The recursion stack may grow up to O(V) in the worst case for a deep graph.
Test Cases
from typing import List
class Solution:
def leadsToDestination(
self,
n: int,
edges: List[List[int]],
source: int,
destination: int
) -> bool:
from collections import defaultdict
graph = defaultdict(list)
for u, v in edges:
graph[u].append(v)
if graph[destination]:
return False
state = [0] * n
def dfs(node: int) -> bool:
if not graph[node]:
return node == destination
if state[node] == 1:
return False
if state[node] == 2:
return True
state[node] = 1
for neighbor in graph[node]:
if not dfs(neighbor):
return False
state[node] = 2
return True
return dfs(source)
sol = Solution()
assert sol.leadsToDestination(
3,
[[0, 1], [0, 2]],
0,
2
) is False # dead end at non-destination node
assert sol.leadsToDestination(
4,
[[0, 1], [0, 3], [1, 2], [2, 1]],
0,
3
) is False # reachable cycle creates infinite paths
assert sol.leadsToDestination(
4,
[[0, 1], [0, 2], [1, 3], [2, 3]],
0,
3
) is True # all paths reach destination
assert sol.leadsToDestination(
1,
[],
0,
0
) is True # source equals destination with no edges
assert sol.leadsToDestination(
2,
[[0, 0]],
0,
1
) is False # self-loop cycle
assert sol.leadsToDestination(
3,
[[0, 1], [1, 2], [2, 1]],
0,
2
) is False # cycle involving destination path
assert sol.leadsToDestination(
3,
[[0, 1]],
0,
1
) is True # single valid path
assert sol.leadsToDestination(
3,
[[0, 1], [1, 2], [2, 2]],
0,
2
) is False # destination has self-loop
assert sol.leadsToDestination(
5,
[[0, 1], [0, 2], [1, 3], [2, 3], [3, 4]],
0,
4
) is True # converging paths
assert sol.leadsToDestination(
5,
[[0, 1], [1, 2], [2, 3]],
0,
4
) is False # reachable dead end before destination
| Test | Why |
|---|---|
[[0,1],[0,2]] |
Verifies dead end detection |
Cycle between 1 and 2 |
Verifies infinite path detection |
| Diamond graph to destination | Verifies multiple valid paths |
| Single node graph | Boundary case |
| Self loop on source | Verifies cycle handling |
| Cycle reachable before destination | Ensures infinite paths fail |
| Single linear path | Basic correctness |
| Destination self loop | Destination must be terminal |
| Converging paths | Verifies memoization correctness |
| Missing path to destination | Verifies invalid dead end handling |
Edge Cases
One important edge case occurs when the source node itself is a dead end. If source has no outgoing edges, then the answer is only valid if source == destination. A naive implementation might incorrectly return true simply because traversal ends immediately. The DFS implementation handles this correctly through the dead end check.

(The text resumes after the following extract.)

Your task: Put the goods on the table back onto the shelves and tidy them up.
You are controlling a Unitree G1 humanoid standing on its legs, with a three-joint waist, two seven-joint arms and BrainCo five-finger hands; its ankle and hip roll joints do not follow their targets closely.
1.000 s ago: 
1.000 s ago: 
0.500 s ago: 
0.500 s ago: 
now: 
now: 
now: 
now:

Another important case involves reachable cycles. A cycle means there are infinitely many possible paths because traversal can continue forever. This is easy to miss if the implementation only checks whether some path reaches the destination. The visitation state array correctly detects back edges during DFS and immediately returns false.
A third subtle case is when destination itself has outgoing edges. Even if every path eventually reaches destination, the existence of outgoing edges means paths could continue past it. Since the problem requires all paths to terminate at destination, this situation must return false. The implementation explicitly checks this before DFS begins.
A fourth important edge case involves disconnected graph components. The graph may contain cycles or dead ends completely unrelated to source. These should not affect the answer. Since DFS only explores nodes reachable from source, unreachable components are naturally ignored.
A final tricky case is parallel edges. The graph may contain multiple identical directed edges between two nodes. The DFS implementation processes each edge independently, but memoization ensures nodes are not redundantly recomputed, so correctness and efficiency are preserved.